A ação foi protocolada na Justiça do Trabalho, em Goiânia, e tem como base um discurso feito por Hang em 29 de agosto, durante a inauguração de uma unidade da Havan em Caldas Novas, no sul de Goiás.
Na ocasião, o empresário criticou a proposta de fim da escala 6×1 e relacionou uma eventual mudança na jornada de trabalho aos custos da empresa e à manutenção dos empregos. Para o MPT, as declarações poderiam ter associado a escolha política dos trabalhadores a possíveis consequências profissionais e econômicas.
O Ministério Público sustenta que a relação de hierarquia entre empregador e empregado torna diferente uma manifestação política feita em ambiente de trabalho. Na avaliação apresentada na ação, o discurso teria ultrapassado o exercício da liberdade de expressão ao criar uma relação entre voto, emprego e renda.
Além da indenização de R$ 30 milhões por dano moral coletivo, o MPT pede que trabalhadores eventualmente atingidos recebam indenização individual de pelo menos 20 vezes o último salário.
O órgão também solicita que Hang grave um vídeo de retratação em até 48 horas e que a Havan garanta aos funcionários o direito de se ausentar para votar nos dias 4 e 25 de outubro, sem desconto salarial.

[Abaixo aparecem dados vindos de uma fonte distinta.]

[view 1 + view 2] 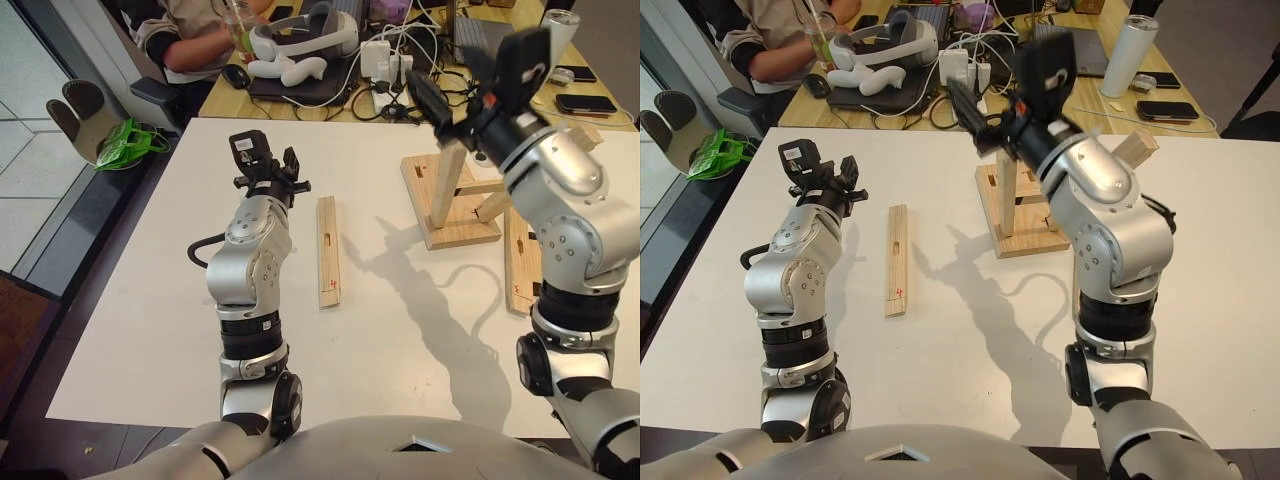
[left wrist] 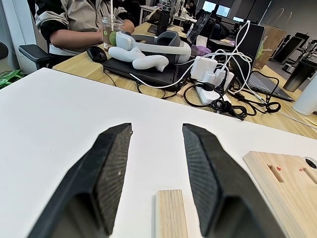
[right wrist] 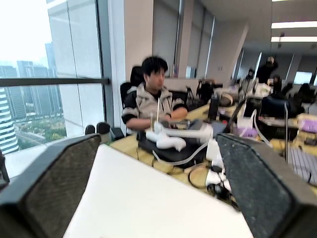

Outro pedido é para que a empresa seja impedida de realizar novas manifestações político-partidárias em suas lojas e eventos e adote um programa permanente de neutralidade político-eleitoral.
Hang contesta acusação
Luciano Hang afirma que apenas exerceu seu direito de expressar uma opinião sobre a proposta de mudança na jornada de trabalho. O empresário nega ter indicado candidatos ou partidos e afirma que não orientou os funcionários sobre como votar.
A defesa sustenta que a manifestação ocorreu no contexto de uma discussão sobre trabalho, emprego e liberdade e contesta a caracterização da fala como assédio eleitoral.
A Havan e Hang já haviam sido alvo de ação do MPT por questões relacionadas a manifestações políticas durante as eleições de 2018.
Os pedidos apresentados pelo Ministério Público ainda serão analisados pela Justiça do Trabalho. A ação não representa, neste momento, uma condenação da empresa ou do empresário.